What you should do. Lines in the listing below containing the string "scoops" are to be identified and copied.

Supplied data.

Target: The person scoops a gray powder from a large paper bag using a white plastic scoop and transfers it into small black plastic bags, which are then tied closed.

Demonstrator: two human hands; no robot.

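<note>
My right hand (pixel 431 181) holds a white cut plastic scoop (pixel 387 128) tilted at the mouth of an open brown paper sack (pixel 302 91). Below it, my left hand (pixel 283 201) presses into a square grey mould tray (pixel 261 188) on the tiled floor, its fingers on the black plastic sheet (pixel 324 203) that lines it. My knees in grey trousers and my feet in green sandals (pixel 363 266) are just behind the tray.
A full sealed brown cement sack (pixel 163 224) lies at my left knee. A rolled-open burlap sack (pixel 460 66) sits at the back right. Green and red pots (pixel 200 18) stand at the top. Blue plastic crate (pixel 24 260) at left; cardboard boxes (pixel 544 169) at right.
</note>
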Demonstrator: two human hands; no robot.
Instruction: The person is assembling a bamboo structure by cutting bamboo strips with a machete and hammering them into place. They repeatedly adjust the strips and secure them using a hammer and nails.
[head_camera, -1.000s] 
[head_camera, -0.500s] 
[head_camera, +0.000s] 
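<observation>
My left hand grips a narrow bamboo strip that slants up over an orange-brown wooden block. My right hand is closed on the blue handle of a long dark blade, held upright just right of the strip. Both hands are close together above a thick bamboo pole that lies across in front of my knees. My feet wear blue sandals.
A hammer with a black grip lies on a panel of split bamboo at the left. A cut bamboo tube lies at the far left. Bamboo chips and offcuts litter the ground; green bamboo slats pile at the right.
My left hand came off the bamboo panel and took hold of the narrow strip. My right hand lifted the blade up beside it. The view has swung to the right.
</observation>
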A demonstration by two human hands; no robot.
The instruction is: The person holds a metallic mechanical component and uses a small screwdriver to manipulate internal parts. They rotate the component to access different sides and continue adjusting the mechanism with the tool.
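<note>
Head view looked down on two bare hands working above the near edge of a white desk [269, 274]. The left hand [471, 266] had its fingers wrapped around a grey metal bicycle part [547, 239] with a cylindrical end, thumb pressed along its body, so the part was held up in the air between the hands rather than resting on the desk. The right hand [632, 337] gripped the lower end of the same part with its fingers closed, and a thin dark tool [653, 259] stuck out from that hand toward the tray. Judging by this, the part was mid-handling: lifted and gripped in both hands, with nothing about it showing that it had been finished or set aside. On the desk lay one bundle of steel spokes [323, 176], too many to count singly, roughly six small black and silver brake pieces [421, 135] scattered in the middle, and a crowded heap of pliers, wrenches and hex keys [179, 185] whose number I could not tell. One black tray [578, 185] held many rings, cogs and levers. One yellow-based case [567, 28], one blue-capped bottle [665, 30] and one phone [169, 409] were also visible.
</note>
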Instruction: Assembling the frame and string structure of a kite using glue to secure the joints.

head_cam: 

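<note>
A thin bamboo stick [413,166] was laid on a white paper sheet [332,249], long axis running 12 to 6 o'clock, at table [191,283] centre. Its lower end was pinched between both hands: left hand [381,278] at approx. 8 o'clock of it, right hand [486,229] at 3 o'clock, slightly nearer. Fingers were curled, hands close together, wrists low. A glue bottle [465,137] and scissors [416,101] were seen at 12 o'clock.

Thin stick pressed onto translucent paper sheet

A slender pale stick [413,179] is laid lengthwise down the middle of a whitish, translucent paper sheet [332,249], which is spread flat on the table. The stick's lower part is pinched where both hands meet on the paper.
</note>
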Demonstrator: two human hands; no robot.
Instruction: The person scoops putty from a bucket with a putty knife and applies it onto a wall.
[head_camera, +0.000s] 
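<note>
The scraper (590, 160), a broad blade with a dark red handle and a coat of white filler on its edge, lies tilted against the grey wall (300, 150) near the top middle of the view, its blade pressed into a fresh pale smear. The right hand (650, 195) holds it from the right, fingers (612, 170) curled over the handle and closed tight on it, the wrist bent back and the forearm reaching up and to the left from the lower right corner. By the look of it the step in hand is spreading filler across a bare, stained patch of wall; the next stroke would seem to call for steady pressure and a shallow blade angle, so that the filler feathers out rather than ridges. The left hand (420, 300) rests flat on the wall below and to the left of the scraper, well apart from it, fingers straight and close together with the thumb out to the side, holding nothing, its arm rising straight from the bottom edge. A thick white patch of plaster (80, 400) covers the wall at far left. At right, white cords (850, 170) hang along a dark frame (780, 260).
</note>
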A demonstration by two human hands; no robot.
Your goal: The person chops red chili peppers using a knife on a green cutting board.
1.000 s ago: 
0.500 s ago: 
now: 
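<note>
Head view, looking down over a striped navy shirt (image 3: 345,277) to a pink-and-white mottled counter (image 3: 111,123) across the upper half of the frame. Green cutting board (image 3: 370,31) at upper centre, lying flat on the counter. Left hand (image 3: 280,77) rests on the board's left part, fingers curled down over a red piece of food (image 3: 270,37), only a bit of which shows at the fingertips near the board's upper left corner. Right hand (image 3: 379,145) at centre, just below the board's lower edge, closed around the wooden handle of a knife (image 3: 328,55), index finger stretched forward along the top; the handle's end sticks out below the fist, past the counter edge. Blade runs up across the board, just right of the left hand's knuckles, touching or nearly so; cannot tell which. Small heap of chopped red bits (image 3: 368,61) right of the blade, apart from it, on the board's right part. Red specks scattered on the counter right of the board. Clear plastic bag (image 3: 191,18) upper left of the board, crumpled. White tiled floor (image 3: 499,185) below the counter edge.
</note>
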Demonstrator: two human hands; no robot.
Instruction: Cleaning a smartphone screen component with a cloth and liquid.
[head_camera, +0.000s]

Your solution.
Target: The person scoops a gray powder from a large paper bag using a white plastic scoop and transfers it into small black plastic bags, which are then tied closed.
Instruction: The person scoops putty from a bucket with a putty knife and applies it onto a wall.

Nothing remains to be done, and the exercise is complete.